Railway Oriented Programming

Railway Oriented Programming

Recognizing error patterns (and the benefits of abstracting them)

I enjoy solving problems big and small, whether at my day job as a Biomedical Engineer, or on the weekend when I'm learning router port-forwarding and Raspberry Pi computing so my niece and nephews can check in on the latest backyard activity of our newly-webcam-monitored squirrel picnic bench.

Sometimes a problem requires a simple "hack," or 1-off solution specific to the issue at hand. Sometimes, though, there's a characteristic of a solution that keeps recurring. Recognizing those patterns can be powerful, because they can be saved and re-applied to new problems in the future, or in a new domain. Practice noticing the "shape" of a problem-solution pair, then over time you accumulate these patterns in your toolbox for future use.

I just finished re-watching one of my favorite talks by Scott Wlaschin on a topic he coins "Railway Oriented Programming." It's a concise, funny and jargon-light view of patterns in functional programming (that's a lower-case "functional" by the way - while he uses some F# code, the patterns he describes are universal to all languages). He talks specifically about "Straying from the happy path," and how to deal with things that inevitably go wrong with software, without turning your code into a total mess. Per his web page fsharpforfunandprofit.com/rop, here's the blurb for the talk:

Many examples in functional programming assume that you are always on the “happy path”. But to create a robust real world application you must deal with validation, logging, network and service errors, and other annoyances.

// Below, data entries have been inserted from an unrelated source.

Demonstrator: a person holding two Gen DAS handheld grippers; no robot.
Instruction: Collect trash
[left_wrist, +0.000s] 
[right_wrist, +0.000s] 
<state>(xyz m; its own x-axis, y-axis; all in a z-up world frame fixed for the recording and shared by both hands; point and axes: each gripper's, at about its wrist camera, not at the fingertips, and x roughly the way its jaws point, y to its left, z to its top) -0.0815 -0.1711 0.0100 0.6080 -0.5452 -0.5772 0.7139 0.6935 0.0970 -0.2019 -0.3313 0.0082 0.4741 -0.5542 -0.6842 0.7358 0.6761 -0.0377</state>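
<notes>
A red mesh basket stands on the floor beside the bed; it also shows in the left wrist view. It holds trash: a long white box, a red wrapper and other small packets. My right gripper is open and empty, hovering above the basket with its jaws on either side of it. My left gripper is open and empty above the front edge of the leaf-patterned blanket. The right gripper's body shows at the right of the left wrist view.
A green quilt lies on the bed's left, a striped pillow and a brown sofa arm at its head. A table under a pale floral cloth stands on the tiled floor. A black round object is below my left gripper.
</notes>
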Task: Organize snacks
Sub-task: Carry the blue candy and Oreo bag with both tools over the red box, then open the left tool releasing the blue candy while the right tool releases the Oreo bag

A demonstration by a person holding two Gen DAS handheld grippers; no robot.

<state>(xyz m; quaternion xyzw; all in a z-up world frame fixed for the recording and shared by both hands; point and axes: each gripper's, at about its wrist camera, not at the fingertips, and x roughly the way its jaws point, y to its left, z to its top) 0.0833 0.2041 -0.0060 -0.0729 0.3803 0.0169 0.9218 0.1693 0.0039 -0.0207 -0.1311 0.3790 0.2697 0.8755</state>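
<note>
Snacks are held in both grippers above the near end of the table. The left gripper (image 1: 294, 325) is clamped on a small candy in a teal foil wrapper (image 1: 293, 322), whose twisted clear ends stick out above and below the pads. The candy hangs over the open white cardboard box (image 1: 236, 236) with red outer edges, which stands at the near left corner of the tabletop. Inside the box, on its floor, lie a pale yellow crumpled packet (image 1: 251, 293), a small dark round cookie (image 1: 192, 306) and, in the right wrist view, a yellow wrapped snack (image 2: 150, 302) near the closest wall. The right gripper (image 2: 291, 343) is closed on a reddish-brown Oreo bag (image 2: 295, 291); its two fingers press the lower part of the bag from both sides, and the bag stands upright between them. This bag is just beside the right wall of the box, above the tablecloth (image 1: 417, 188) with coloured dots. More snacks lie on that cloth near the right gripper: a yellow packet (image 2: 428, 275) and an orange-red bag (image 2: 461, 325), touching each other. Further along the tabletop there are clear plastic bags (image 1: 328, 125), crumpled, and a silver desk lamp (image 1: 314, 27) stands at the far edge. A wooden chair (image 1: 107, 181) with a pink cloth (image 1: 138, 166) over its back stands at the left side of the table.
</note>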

So, how do you handle all this in a clean functional way?

This talk will provide a brief introduction to this topic, using a fun and easy-to-understand railway analogy.

In the presentation, Mr. Wlaschin shows how originally-simple, linear, "green field" code gets turned inside out as we attempt to make it robust and "enterprise grade." Our ability to quickly understand and reason about the code plummets as different structures, branches and orchestrations are put in place to combat potential errors. The result is complex code that is very difficult to understand in terms of it's functional intent, and therefore difficult to maintain/modify/improve. This then quickly becomes "read-only" code that accumulates technical debt, and things ultimately grind to a halt. Traditional object-oriented approaches to wrangle some of this complexity - interfaces, proxies, factories, containers - tend to lead to yet more abstraction and still make things initially difficult to understand. It can be a lot of concepts to keep in your head all at once, and can often distract from communicating the intent of the code.

What's remarkable is how in the subsequent presentation he demonstrates that so many of these different challenges in modern software engineering - defensive programming, error checking, exception handling, coordinating async continuations, middleware audits, timeouts/retries - can be mapped to, addressed, and simplified using this simple railway mental model and a few functional-style helpers. The linear code that gets turned into a "Pyramid of Doom" of nested conditionals for catching potential errors, becomes re-linearized by putting the error handling pattern in the functional operators themselves.

The strategy is basically to adapt existing happy-path functions into two-output "tracks": the "happy path" for the code behaving correctly, and an "error path" for errors, exceptions, etc. Here's a quick example (Choice<T1, T2> is a "Discriminated Union" type...more on that later):

Choice<float, Error> MaybeInverse(float val) => val switch
{
    0f => new Error("Inverse!"),
    _  => (1 / val)
};

Then, using some simple helper building blocks (shh - they're monads, but I won't tell if you don't), you can stitch these individual components together into a pipeline, which will short circuit or accumulate the undesirable outcomes. He also shows the benefits of mapping errors and exceptions into meaningful domain-model entities that can be carried along with the normal data flow. These help the consumer of the code make more meaningful, reasoned use of the information, versus them having to deal with the multiple "early exit" possibilities that can explode in complexity as the application grows. At the end, he shows the original top-level naïve code next to the new robust error handling code: they're identical. The complexity is managed by the "glue" helper functions underneath, and the meaning/intent of the original code is preserved.

A great benefit of learning Mr. Wlaschin's railway track model is that along the way we also get one of the most accessible and understandable descriptions of functional programming constructs like monads and monoids. It was so clear that without much help, I was able to "follow along at home" and create some C# representations of the concepts and helper functions he describes. In the next post, I'll share some of that work.

Thanks for reading, and talk soon. David

P.S. As an aside, I'm starting this blog because I enjoyed this recent Hanselminutes podcast with Brian Douglas, in which Mr. Douglas mentions platforms like dev.to and hashnode, and encourages devs to avoid common blogging pitfalls and just get to the creating part. Thanks to him for the nudge.